He looked at the sluice and then into the distance. “Death by a thousand small cuts,” he mused. “And there doesn’t seem to be a lot we can do about it — not enough Band-Aids.”

Now, over 30 years later, I find myself inundated with stories about these thousand cuts — perhaps now multiplied to tens of thousands, millions. They’re everywhere, converging on a tipping point where the world we’ve come to know is in peril. I am trying to resist being gripped by a kind of enviro-paralysis. It’s depressing. Maybe Bill was right.

But every now and then this story gets flipped on its head. Something pokes through the gloom and changes things. Maybe it’s the return of salmon to the Elwha River after the removal of a couple of dams. Or the repatriation of wild bison to Canadian mountain parks. Or wolves to Yellowstone.

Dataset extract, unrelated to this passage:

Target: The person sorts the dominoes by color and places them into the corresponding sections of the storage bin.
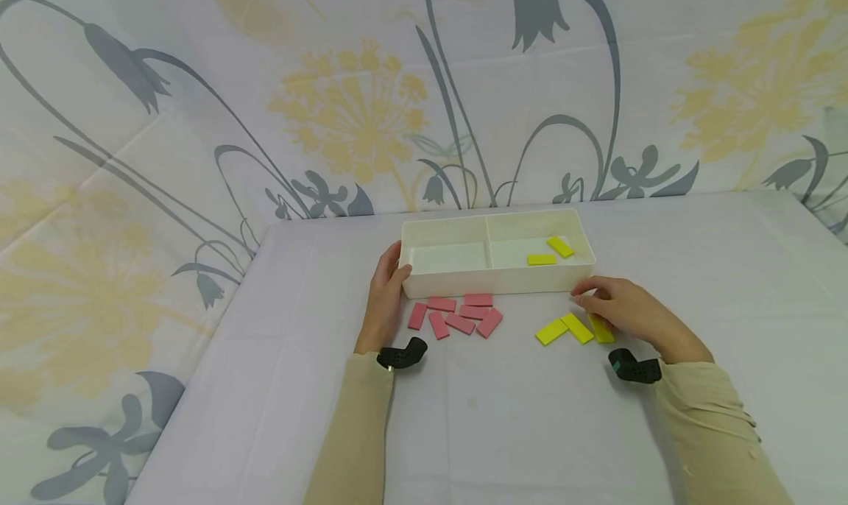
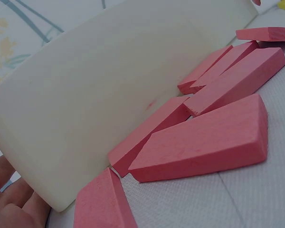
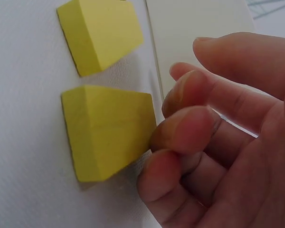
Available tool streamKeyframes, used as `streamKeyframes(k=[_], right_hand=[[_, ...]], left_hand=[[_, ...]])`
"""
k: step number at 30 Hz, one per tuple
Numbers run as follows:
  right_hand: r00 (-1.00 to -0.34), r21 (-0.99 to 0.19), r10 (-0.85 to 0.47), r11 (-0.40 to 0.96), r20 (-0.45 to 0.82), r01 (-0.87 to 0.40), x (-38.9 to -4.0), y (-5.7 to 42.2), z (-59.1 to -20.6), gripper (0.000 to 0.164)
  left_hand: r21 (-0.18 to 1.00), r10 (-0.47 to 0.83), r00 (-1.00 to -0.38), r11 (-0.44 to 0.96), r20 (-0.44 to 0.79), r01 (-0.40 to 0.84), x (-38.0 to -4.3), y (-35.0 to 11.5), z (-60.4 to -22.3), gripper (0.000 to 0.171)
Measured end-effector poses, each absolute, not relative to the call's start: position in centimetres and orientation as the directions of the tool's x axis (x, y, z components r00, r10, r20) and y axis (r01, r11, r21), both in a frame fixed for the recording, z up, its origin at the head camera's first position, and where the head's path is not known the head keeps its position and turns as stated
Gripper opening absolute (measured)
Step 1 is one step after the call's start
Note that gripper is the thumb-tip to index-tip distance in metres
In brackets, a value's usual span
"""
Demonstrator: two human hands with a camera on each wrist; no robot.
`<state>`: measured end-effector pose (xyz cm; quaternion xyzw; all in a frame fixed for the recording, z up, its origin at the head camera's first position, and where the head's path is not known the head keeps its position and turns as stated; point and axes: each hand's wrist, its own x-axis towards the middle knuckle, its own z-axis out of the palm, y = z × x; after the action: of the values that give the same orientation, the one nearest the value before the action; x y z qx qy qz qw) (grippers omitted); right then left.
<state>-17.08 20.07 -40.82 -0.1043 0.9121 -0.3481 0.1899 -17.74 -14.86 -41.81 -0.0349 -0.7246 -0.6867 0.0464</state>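
Note:
A long white two-compartment box (image 1: 444, 282) stands at the back of the table. My left hand (image 1: 384, 299) holds its left end, thumb at the front corner and fingers along the side. In the left wrist view, several pink wooden blocks (image 2: 209, 137) lie beside the box wall (image 2: 99, 95). My right hand (image 1: 623, 306) is by the box's front right corner, fingers loosely bent with nothing between them. Its fingertips are right at the end of a yellow block (image 3: 118, 133), and a second yellow block (image 3: 109, 33) lies beside that one.
Two yellow blocks (image 1: 542, 260) lie in the box's right compartment; the left compartment (image 1: 447, 258) holds none. Three yellow blocks in all lie in front of the box on the right, the leftmost (image 1: 551, 332) touching its neighbour. A patterned cloth (image 1: 358, 115) hangs behind.

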Motion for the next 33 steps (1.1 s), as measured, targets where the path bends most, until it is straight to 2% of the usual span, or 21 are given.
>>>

Whenever such stories come my way, I find myself reliving that sluice-side discussion with Bill.

I wish I’d known enough back then to say, “Yeah Bill, but maybe healing by a million wee steps is something worth thinking about. Perhaps that’s a better mantra... at least we’d be doing something.”

But where to start?

For me, in my 70s, it began with walks in the woods that opened in me a part of my mind, my soul, long stowed away and forgotten. That part of us we call our imagination. Our sense of wonder at possibilities sensed but unseen.

Why had it taken so long for me to rediscover this part of me, and what had locked it away?

I’m a retired social scientist. A lifetime ago, I cut my scientific teeth in experimental psychology. This research discipline has always worked incredibly hard to convince itself, and others, that it is a science. A big part of its pitch involves an unflinching commitment to objectivity — to banish all signs of the ghost from the machine; to revel in unbiased knowledge; not to get too involved with the subject matter.

This was ingrained into me as a graduate student. I vividly remember the red ink that decorated the first draft of my thesis proposal telling me to get rid of myself in the presentation and just talk data.

Later, as a professor, I became the one imposing this sterile message on graduate students preparing to be scientists.

Today, I recognize that this constant adherence to the language of “objectivity” had an enduring effect on me. It loomed large in my work, in my home life and as in my view of the world in general. I became reluctant to let my imagination go — I learned to keep it under wraps. And as a result of such neglect, like many aspects of our natural environment, my internal landscape was scarred.

This all began to change when I ceased being a scientific professional, moved to Vancouver Island and eventually found the time to take daily, long walks in the woodlands surrounding Victoria.

I remember like it was yesterday. Early June, after a dull, wet spring that felt like it would never end. A heavy mist hung just above the fir trees reminding me of what had seemed like interminable months of rain and overcast skies. While the leaves had arrived, albeit reluctantly, there was this sense that nature had stalled. Nothing seemed to be on the move — we were stuck in a rut that prevented summer from making its presence felt. The air was harsh on my face as I moved into the trees.

My mood mirrored the featureless and seemingly suspended world around me. I trudged into the woods more out of habit than any intense desire to be there.

But then everything changed.

A tree trunk in a forest features white fungal growths across its trunk.
‘Totally unexpected, these intricate forms punched a hole in my gloom,’ writes Tim B. Rogers. Photo by Tim B. Rogers.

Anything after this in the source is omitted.